Masters rookie English looks to build memories
AUGUSTA, Ga. – When Harris English walked off the green at TPC Southwind as the champion of the FedEx St. Jude Classic in June, the first thought that flashed through his mind, he said, was, “I’m going to the Masters.”
“It’s something I’ve been thinking about since I was seven years old,” English said. “When I watched it on television the last couple of years, it kind of hurt not being here. This was the course I always wanted to play.”
English attended the tournament once before, driving from Chattanooga, Tenn., where he attended high school, in 2004 with a friend who had tickets for Sunday. As a spectator, English witnessed Phil Mickelson win his first green jacket.
“I was on the 16th green when he made birdie, and I was standing on the 18th tee kind of thinking there was going to be a playoff,” English recalled. “I played with Phil a couple of years ago in the Shell Houston Open and told him how I got chill bumps from when he made the putt on 16.”
The tournament hasn’t begun yet, but English has already made his first Masters moment.

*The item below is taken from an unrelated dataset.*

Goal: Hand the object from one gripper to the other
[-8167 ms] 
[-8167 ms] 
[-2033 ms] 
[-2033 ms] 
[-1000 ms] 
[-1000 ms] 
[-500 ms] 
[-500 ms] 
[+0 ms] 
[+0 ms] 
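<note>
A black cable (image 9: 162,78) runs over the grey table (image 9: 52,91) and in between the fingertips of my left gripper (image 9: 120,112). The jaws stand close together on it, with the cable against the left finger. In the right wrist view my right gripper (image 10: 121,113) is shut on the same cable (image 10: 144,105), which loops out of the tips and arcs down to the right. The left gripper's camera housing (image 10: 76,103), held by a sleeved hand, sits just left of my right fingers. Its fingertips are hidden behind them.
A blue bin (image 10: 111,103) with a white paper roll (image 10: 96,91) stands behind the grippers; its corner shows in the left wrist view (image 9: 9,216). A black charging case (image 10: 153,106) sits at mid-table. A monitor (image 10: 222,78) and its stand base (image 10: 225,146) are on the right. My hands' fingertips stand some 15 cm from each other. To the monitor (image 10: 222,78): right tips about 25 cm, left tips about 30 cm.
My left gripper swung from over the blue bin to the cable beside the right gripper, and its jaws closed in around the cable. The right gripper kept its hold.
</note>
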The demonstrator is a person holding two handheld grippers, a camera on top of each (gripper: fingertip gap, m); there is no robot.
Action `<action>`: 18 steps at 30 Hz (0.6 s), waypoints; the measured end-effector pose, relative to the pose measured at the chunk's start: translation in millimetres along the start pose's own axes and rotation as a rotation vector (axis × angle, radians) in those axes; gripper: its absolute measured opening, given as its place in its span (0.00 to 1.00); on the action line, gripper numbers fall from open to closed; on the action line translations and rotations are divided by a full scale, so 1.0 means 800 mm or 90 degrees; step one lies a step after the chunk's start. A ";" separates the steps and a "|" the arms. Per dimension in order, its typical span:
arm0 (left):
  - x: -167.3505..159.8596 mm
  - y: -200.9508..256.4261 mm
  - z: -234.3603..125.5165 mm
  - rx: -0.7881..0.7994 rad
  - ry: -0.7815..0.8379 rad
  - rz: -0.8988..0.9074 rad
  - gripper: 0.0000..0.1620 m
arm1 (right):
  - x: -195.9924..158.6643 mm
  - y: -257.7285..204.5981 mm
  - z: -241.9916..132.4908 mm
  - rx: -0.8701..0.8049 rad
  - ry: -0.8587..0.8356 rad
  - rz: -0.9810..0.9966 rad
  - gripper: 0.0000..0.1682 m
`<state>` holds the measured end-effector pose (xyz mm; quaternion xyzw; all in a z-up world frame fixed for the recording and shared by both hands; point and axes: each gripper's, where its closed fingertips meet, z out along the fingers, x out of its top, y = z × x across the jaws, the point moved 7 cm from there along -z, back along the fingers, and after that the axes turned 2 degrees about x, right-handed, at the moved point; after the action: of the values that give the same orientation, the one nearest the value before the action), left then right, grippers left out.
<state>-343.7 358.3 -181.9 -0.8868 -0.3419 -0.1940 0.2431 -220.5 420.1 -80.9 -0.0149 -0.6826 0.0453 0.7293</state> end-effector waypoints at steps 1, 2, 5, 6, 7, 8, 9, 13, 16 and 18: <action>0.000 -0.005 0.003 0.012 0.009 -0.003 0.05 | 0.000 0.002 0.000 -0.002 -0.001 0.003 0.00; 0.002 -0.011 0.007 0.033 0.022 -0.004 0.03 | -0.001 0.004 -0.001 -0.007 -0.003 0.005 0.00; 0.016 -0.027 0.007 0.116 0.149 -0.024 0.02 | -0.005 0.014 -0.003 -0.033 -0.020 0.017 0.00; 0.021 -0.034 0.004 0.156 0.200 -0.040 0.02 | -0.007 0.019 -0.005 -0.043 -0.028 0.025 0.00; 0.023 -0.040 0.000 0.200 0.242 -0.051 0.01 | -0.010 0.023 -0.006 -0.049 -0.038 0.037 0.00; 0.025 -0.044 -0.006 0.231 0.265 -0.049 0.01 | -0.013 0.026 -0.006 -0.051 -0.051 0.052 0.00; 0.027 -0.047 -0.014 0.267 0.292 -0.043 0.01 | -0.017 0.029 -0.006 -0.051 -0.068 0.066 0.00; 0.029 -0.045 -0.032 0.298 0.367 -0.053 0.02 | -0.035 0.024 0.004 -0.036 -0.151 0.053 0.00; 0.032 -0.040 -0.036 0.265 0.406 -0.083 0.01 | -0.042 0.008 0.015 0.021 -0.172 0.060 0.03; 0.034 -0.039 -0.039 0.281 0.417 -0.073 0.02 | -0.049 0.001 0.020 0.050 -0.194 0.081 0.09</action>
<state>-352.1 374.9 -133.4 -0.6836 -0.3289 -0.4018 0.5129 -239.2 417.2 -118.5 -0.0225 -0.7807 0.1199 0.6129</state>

He drove from his home in Sea Island, Ga., on Sunday and played a practice round with Brandt Snedeker. At the par-3, 155-yard 12th hole, Snedeker planted a 9-iron on the thin, angled green. When it was his turn, English wavered over what club to hit.
“Just rip a wedge,” Snedeker advised.
English listened and recorded the second hole-in-one of his life.
Since turning pro in 2011, English has been mostly on target. Less than six months after notching his maiden Tour title, he followed with a win at the OHL Mayakoba Classic. The victory put him in select company, joining Rory McIlroy as the only players under 25 (at the time) with multiple Tour titles. When informed of this notable, he smiled widely.
“That’s pretty cool,” English said.
So is being born and bred in the Peach State, graduating from the University of Georgia and finally living his dream of playing in the Masters. English has heard all about how no Masters rookie has won since Fuzzy Zoeller in 1979, but this Masters newcomer said history isn’t going to hold him back.
“The main thing about this tournament is controlling your nerves and controlling your emotions so you can think clearly,” said English, sounding more like a seasoned veteran. “When the tournament starts, my emotions will be running hot, that’s for sure. Hopefully I can keep them in check and create some back nine roars on Sunday.”